In early June, it also revealed that its systems were hacked by a “malicious international cyber group” in a “sophisticated network attack.”
“Our investigation has determined that the unauthorized third party may have acquired your personal information during this incident,” it told individuals whose data was stolen.
“Please know that we have taken all reasonable steps to prevent your data from being further published or distributed, have notified and are working with federal law enforcement to investigate.
“Impacted data may have contained your personal information, including your name, address and social security number.”
In a filing with the Office of Maine’s Attorney General this week, the organization claims that this data breach only affected 150 employees.

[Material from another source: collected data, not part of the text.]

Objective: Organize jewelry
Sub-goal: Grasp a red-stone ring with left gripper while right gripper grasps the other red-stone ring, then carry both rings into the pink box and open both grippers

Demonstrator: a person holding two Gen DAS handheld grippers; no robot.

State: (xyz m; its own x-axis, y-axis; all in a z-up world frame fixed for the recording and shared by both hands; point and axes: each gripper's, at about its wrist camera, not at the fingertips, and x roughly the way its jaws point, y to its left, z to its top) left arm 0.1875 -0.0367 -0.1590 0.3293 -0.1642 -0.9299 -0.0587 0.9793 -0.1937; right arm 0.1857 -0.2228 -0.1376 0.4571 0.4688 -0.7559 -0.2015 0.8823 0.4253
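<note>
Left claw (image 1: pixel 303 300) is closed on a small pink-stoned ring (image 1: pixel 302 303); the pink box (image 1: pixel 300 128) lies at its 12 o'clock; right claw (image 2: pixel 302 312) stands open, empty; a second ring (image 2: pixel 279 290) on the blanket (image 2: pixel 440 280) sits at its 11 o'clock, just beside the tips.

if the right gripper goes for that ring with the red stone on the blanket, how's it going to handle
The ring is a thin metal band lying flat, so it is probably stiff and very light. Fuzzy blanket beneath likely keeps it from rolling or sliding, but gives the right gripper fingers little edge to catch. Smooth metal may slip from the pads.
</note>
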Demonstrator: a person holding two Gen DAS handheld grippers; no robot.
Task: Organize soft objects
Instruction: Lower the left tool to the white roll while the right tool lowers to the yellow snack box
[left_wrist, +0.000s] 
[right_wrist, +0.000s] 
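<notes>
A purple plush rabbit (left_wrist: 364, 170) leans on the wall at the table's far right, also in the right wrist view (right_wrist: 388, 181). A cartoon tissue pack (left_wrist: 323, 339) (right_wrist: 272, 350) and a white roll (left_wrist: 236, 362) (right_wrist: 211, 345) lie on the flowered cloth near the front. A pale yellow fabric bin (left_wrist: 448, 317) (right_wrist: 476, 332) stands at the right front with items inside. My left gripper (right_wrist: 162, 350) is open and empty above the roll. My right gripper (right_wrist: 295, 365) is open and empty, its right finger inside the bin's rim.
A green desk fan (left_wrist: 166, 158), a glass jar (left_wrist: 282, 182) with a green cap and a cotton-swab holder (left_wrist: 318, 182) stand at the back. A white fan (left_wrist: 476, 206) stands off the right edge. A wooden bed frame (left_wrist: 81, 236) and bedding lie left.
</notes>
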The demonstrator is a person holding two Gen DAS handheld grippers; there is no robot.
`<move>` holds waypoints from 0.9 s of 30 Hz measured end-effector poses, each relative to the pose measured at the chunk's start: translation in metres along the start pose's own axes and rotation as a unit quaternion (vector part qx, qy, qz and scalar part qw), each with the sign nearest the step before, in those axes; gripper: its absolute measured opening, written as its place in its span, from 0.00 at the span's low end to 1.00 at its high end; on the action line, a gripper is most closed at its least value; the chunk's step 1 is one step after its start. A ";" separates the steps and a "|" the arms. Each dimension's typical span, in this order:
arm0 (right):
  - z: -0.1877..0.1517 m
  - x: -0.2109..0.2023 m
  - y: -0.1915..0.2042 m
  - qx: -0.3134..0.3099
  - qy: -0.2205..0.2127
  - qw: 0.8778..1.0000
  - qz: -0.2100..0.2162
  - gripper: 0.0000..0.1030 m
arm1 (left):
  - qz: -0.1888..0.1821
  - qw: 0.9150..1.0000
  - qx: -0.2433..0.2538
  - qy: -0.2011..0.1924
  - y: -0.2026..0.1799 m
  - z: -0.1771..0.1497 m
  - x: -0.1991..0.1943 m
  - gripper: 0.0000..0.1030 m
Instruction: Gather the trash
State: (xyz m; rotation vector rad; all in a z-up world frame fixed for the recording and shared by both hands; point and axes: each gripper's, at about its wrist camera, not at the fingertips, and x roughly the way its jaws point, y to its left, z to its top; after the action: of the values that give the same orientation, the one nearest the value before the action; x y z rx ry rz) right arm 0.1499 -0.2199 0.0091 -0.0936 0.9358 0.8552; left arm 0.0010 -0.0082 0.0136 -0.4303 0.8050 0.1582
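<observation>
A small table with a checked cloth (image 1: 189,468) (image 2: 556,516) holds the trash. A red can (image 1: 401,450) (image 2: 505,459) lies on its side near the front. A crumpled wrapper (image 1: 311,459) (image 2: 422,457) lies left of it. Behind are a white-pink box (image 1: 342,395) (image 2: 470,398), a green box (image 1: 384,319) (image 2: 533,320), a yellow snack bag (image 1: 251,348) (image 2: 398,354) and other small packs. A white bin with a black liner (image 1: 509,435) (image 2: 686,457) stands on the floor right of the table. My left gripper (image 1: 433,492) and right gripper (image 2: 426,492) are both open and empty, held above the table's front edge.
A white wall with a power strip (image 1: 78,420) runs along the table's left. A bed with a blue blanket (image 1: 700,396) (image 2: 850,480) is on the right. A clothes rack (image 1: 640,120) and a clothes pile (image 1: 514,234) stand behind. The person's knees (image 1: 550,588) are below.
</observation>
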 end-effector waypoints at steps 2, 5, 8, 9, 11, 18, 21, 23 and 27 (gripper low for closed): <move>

Although ARRL said no evidence was found that the stolen personal information was misused, it still decided to provide those impacted by this data breach with 24 months of free identity monitoring through Kroll out of “an abundance of caution.”
ARRL has not linked the attack to a specific ransomware gang, but sources told BleepingComputer that the Embargo ransomware operation was behind this incident.
However, although this ransomware group first surfaced in May and has since added only eight victims to its dark web leak site (some already removed, likely because they paid a ransom), ARRL has yet to be listed.
ARRL stated in the breach notifications that they have taken “all reasonable steps to prevent your data from being further published or distributed,” which could be taken to mean that a ransom was paid to prevent the data from being leaked.
Firstmac Limited, the largest non-bank lender in Australia, is one of the victims who had over 500GB of stolen data leaked on Embargo’s website.